Не мне судить, будет ли эта смесь любезна или неприятна читателю. Исправить что-либо я не в состоянии. Это результат переменчивой судьбы и непостоянства жребия. Житейские бури порой не оставляли мне для сочинительства даже письменного стола, а только скалу, на которую меня выбрасывало после кораблекрушения.
Меня понуждали обнародовать отдельные пассажи из «Мемуаров» еще при жизни, но я предпочитаю говорить из глубины могилы. Пусть мой рассказ сопровождают голоса, несущие на себе печать святости, ведь они доносятся из царства мертвых. Если за мои страдания в этом мире я заслужил право быть счастливой тенью в мире ином, пусть луч из Элизиума согреет благодатным светом мои прощальные картины.
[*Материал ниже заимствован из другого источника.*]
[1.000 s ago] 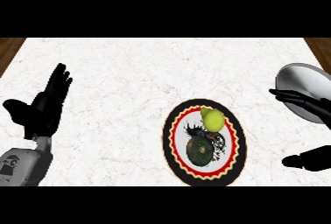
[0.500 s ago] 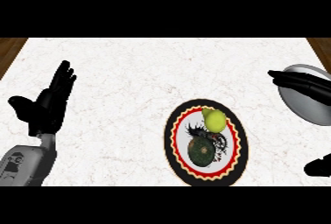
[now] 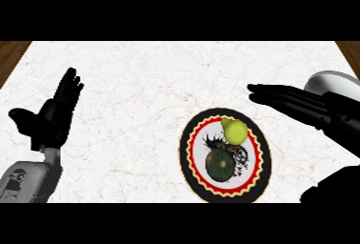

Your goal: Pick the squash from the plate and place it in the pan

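Two black hands showed over the white marble counter [image 3: 141, 86], one on each side of the plate [image 3: 188, 157]. That plate, round with a black rim and a red and cream scalloped band, lay on the counter. On it rested the squash [image 3: 220, 165], dark green and round, toward the plate's near half. Just beyond the squash, close enough that they seemed to touch, lay a yellow-green fruit [image 3: 235, 130] on the plate's far half.

Well to the left of the plate, the left hand [image 3: 51, 119] was held up with its fingers straight and its thumb spread, released and grasping nothing, on its grey forearm [image 3: 28, 181].

To the right of the plate and slightly beyond it, the right hand [image 3: 299, 102] reached across with its fingers extended flat toward the left, unclenched and empty, its fingertips above the counter just beyond the plate's far right rim. It was apart from the squash.

Behind the right hand, farther right of the plate, part of the grey pan [image 3: 334, 82] showed, the hand covering much of it.
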`<state>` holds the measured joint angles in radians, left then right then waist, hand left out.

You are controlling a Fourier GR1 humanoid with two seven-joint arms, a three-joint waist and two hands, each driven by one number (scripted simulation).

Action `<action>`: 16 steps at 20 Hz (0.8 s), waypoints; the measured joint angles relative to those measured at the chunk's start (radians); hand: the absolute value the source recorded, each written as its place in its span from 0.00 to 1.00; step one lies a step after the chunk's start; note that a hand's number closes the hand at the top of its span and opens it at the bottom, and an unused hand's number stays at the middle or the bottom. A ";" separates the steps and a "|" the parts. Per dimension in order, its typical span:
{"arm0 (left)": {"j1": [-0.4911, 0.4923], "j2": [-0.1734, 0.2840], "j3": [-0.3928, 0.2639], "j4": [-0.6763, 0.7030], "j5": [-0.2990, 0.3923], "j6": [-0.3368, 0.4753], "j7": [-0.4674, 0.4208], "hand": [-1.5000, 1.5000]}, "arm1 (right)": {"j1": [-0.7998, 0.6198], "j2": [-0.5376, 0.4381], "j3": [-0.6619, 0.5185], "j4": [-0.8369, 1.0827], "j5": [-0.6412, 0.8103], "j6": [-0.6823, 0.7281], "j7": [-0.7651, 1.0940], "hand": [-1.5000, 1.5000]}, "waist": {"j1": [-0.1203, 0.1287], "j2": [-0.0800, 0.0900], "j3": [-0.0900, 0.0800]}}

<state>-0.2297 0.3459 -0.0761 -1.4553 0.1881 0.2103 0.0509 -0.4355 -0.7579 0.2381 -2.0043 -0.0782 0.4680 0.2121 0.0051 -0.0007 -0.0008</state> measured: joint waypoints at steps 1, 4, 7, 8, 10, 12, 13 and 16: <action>0.001 -0.007 0.001 0.002 -0.006 0.002 -0.005 0.50 | -0.004 0.021 0.016 -0.012 -0.001 0.007 0.020 0.00 | 0.000 0.000 0.000; -0.005 -0.011 0.020 0.021 -0.013 -0.013 -0.013 0.50 | 0.005 0.082 0.053 -0.051 0.026 0.019 0.071 0.00 | -0.003 0.000 0.000; -0.006 -0.023 0.025 0.009 -0.021 -0.016 0.003 0.50 | 0.020 0.121 0.084 -0.068 0.083 0.039 0.119 0.00 | -0.003 0.000 0.000; -0.023 -0.023 0.034 0.022 -0.022 -0.018 0.010 0.50 | 0.028 0.136 0.099 -0.071 0.104 0.040 0.135 0.00 | -0.004 0.000 0.000; -0.024 -0.034 0.037 0.029 -0.032 -0.022 0.006 0.50 | 0.051 0.159 0.102 -0.083 0.132 0.054 0.162 0.00 | -0.005 0.000 0.000; -0.031 -0.036 0.047 0.038 -0.039 -0.033 0.004 0.50 | 0.061 0.193 0.113 -0.079 0.174 0.059 0.184 0.00 | -0.005 0.000 0.001; -0.012 -0.038 0.049 0.032 -0.040 -0.042 -0.011 0.50 | 0.054 0.210 0.116 -0.060 0.195 0.061 0.186 0.00 | -0.004 0.000 0.001; -0.004 -0.041 0.057 0.005 -0.046 -0.050 0.008 0.50 | 0.069 0.233 0.106 -0.041 0.255 0.075 0.190 0.00 | -0.003 0.000 0.001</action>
<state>-0.2333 0.3046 -0.0189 -1.4502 0.1421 0.1607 0.0590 -0.3660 -0.5253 0.3440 -2.0449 0.1765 0.5427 0.4017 0.0018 -0.0005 -0.0002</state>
Жизнь придавила меня своей тяжестью; быть может, смерть окажется милосерднее.
Эти «Мемуары» приобрели для меня особое значение. Святому Бонавентуре было позволено после смерти продолжить труд над своей книгой. На подобную милость я не рассчитываю, но было бы неплохо однажды в полночный час воскреснуть, чтобы вычитать гранки…
Если что-то в моем труде мне ближе всего, так это страницы о моей юности, самом заветном уголке моей жизни. В них я должен был воскресить мир, знакомый только мне, и, бродя в этом исчезнувшем царстве, я не встречал ничего, кроме молчания и воспоминаний. Из всех, кого я тогда знал, остался ли еще кто-то в живых?
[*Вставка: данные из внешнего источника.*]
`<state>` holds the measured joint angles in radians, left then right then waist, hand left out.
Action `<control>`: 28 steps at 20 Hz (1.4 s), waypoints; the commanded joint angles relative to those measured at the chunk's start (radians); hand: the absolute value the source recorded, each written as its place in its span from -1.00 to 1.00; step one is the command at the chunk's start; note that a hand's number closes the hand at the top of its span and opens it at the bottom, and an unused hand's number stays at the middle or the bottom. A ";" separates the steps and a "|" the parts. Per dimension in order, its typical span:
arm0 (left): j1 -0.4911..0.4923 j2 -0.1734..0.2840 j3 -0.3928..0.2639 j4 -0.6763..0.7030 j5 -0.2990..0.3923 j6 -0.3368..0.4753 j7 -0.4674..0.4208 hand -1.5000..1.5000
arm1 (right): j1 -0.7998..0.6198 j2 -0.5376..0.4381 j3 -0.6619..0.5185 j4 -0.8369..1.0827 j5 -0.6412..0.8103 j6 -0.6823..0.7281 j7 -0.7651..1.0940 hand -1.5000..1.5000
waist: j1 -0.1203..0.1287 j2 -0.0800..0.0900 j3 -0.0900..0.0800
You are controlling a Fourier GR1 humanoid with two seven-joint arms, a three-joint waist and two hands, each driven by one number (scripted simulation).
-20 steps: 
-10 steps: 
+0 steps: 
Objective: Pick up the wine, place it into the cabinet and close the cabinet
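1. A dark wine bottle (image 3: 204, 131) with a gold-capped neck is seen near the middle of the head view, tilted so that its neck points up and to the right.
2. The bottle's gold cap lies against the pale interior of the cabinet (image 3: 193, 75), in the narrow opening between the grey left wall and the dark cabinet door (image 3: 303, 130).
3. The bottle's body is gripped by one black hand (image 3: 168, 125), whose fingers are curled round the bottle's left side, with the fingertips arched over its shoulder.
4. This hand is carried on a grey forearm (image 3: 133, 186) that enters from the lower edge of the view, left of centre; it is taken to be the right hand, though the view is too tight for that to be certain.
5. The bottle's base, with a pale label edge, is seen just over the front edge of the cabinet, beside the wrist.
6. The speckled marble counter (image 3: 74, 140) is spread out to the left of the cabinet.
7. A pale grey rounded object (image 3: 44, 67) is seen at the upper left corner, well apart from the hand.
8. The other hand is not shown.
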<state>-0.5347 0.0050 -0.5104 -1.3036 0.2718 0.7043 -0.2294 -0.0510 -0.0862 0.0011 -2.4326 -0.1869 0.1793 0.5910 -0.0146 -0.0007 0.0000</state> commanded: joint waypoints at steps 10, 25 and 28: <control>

…Если я умру за пределами Франции, просьба перевезти мое тело на родину не ранее чем через пятьдесят лет после захоронения. Пусть мои останки пощадит кощунственное вскрытие; никто не должен извлекать мой угасший мозг и погасшее сердце в попытке раскрыть тайну моего бытия. Смерть не выдает секретов жизни. Мысль, что мой труп совершает путешествие в дилижансе, наполняет меня ужасом, другое дело высохшие, крошащиеся кости. Этот последний путь не утомит их так, как утомляли мои скитания по земле, когда я таскал их, изнемогая под бременем невзгод .
Эти первые страницы перевода появились уже на следующее утро после нашего с Алексом разговора. Просто потому, что у меня была своя книга (двухтомник издательства «Плеяды», составители Левайан и Мулинье, со всеми вариантами, примечаниями и приложениями), которую я держал в руках за три дня до получения письма. Чуть раньше я закончил со стеллажами, и теперь по несколько часов в день распаковывал коробки и расставлял книги на полках. Во время этой скучной работы я и наткнулся на Шатобриана. Сто лет я не перечитывал его «Мемуары», но в то утро, в этом вермонтском хаосе, среди перевернутых пустых коробок и гор неразобранных книг, я чисто импульсивно ее открыл. Мой взгляд упал на короткий отрывок из первого тома. Шатобриан описывает свою прогулку в Версаль совместно с одним бретонским поэтом в июне 1789 года. До взятия Бастилии оставалось меньше месяца. Гуляя, они встретили Марию-Антуанетту с двумя детьми. Она взглянула на меня с улыбкой, сопроводив это тем же милым жестом, каким она приветствовала меня во время моего представления. Мне не забыть ее живой взгляд, которому так скоро суждено было померкнуть. А ее улыбка так отчетливо запечатлелась в моей памяти, что (страшно сказать!) по ней я сразу узнал оскал, когда череп этой несчастной женщины голубых кровей был эксгумирован в 1815 году.